Nous nous arrêterons à cette première période des fastes de la Compagnie, commençant par l’expédition du boucanier Lancastre, et finissant avec l’agioteur Firebrace. Le tableau historique va prendre une tout autre couleur. De nouveaux acteurs, les Clive, les Hastings, les Wellesley, d’une part, et de l’autre les Hyder-Aly, les Tipoo-Saeb, les chefs mahrattes et tant de malheureux princes indiens vont animer la scène. Il y avait loin sans doute de l’érection du fort Williams à la subversion du trône du Grand-Mogol et aux victoires remportées en dernier lieu sur les Birmans. Cet espace immense a cependant été franchi en peu d’années. Du petit fortin on est arrivée la possession d’un village, du village à une cité, de la cité à une province, de la province à un royaume, du royaume à un empire. D’humbles marchands, de respectueux pétitionnaires, bornant d’abord tous leurs vœux à l’établissement de quelques factoreries sur les côtes, sont devenus de grands conquérans, de puissans souverains, étendant leur domination de l’Indus au Burrumpouter, du cap Comorin aux monts Himalaya, et cela sans avoir dans ces vastes et fertiles contrées acheté un seul acre de terre. Il n’a fallu que l’emploi de deux moyens, bien puissans il est vrai dans tous les temps, quand ils se trouvent réunis, la ruse et la force.

D. L…

  1. Le désaveu est précieux ; on était généralement imbu de l’opinion contraire.

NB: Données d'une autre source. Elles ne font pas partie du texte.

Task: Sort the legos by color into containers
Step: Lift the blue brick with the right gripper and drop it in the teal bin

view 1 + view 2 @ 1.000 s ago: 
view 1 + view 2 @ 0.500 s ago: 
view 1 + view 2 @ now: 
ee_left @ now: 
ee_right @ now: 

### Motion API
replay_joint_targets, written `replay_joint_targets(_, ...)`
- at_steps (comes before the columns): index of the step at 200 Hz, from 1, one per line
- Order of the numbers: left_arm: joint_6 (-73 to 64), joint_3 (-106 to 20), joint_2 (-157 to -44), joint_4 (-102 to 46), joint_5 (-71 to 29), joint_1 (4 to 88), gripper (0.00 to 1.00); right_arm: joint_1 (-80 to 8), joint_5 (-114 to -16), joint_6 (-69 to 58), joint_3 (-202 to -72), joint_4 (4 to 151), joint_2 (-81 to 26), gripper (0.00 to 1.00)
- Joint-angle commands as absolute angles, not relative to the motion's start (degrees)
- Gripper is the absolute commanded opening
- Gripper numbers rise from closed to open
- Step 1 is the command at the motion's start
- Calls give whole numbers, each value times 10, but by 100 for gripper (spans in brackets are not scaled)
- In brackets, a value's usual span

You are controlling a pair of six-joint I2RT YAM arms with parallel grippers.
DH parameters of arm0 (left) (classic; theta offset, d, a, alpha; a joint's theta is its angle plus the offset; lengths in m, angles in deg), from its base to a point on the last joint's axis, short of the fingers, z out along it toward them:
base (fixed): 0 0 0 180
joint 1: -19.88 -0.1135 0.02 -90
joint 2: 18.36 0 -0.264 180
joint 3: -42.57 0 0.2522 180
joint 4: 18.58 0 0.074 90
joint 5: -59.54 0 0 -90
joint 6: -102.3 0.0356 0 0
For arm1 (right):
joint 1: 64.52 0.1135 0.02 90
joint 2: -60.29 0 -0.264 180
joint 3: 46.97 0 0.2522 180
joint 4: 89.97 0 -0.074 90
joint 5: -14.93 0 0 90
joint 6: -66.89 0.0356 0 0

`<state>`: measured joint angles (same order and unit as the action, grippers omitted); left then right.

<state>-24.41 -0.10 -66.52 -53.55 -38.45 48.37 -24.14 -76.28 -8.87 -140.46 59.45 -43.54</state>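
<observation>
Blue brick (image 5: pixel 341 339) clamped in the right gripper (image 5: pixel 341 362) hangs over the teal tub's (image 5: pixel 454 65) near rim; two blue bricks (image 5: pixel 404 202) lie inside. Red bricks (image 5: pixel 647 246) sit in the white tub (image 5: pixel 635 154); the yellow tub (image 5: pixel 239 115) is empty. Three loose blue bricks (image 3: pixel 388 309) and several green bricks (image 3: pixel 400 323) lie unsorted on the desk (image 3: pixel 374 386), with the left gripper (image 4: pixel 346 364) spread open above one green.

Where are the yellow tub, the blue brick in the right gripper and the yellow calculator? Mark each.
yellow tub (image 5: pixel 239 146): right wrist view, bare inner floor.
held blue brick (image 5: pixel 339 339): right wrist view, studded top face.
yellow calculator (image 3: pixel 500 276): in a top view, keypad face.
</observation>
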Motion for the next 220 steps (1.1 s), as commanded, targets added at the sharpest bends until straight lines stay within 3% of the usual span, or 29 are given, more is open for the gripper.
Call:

  2. L’empire britannique dans l’Inde comprend aujourd’hui plus de quatre-vingt millions de sujets ; mais l’autorité de la Compagnie s’exerce en outre, quoique indirectement, sur plus de trente millions d’Indiens qui vivent dans les états des princes réputés indépendans. Ce sont d’anciens souverains soumis à une influence devenue irrésistible, et liés par des traités de subsides qui les obligent à suivre aveuglément les ordres de cette Compagnie, en ce qui concerne la politique extérieure, et à lui fournir des hommes et de l’argent pour toutes les guerres qu’elle entreprend. La Compagnie, de son côté, assure à ces princes une puissance illimitée pour gouverner les sujets qui leur restent, et elle protége en toute circonstance le souverain nominal contre les révoltes du peuple.
  3. The History of Bristish India, by James Mill, esq., third edition. 6 vol. 8o. London, Baldwin, 1826.
  4. Quarterly Oriental Review no 1, janvier 1830.
  5. Mill, vol. 1, pag. 24 ; Harris, vol. 1, pag. 875 ; Andorson, vol. 2, pag. 217, 218 ; Bruce, Annales, vol. 1, pag. 151, 152.
  6. On opposera sans doute bien d’autres argumens aux partisans de la liberté du commerce ; mais il est à désirer, pour l’honneur des avocats du monopole, qu’ils en trouvent de meilleurs que ceux employés par un recueil d’ailleurs très-estimable. L’Asiatic Journal, que la Compagnie fait rédiger dans ses intérêts à Calcutta, et que ses libraires débitent à Londres, ne parle qu’avec indignation, et mépris des adversaires du privilége exclusif. « C’est une bande de révolutionnaires, dit-il dans un de ses derniers numéros de 1829, qui n’ont qu’un seul objet en vue, leur intérêt particulier, et nullement celui de la nation. » Il est certain que tout individu qui s’occupe de spéculations commerciales désire en profiter lui-même ; mais la fortune publique ne s’augmente-t-elle pas par l’aisance des citoyens ? et les bénéfices particuliers n’ajoutent-ils pas sans cesse aux richesses nationales ?
  7. The humble petition and remontrance of the governor and Company of merchants of London, trading to the east Indies, exhibited to the right honourables the lords and commons of the high court of parliament assembled. London, 1641.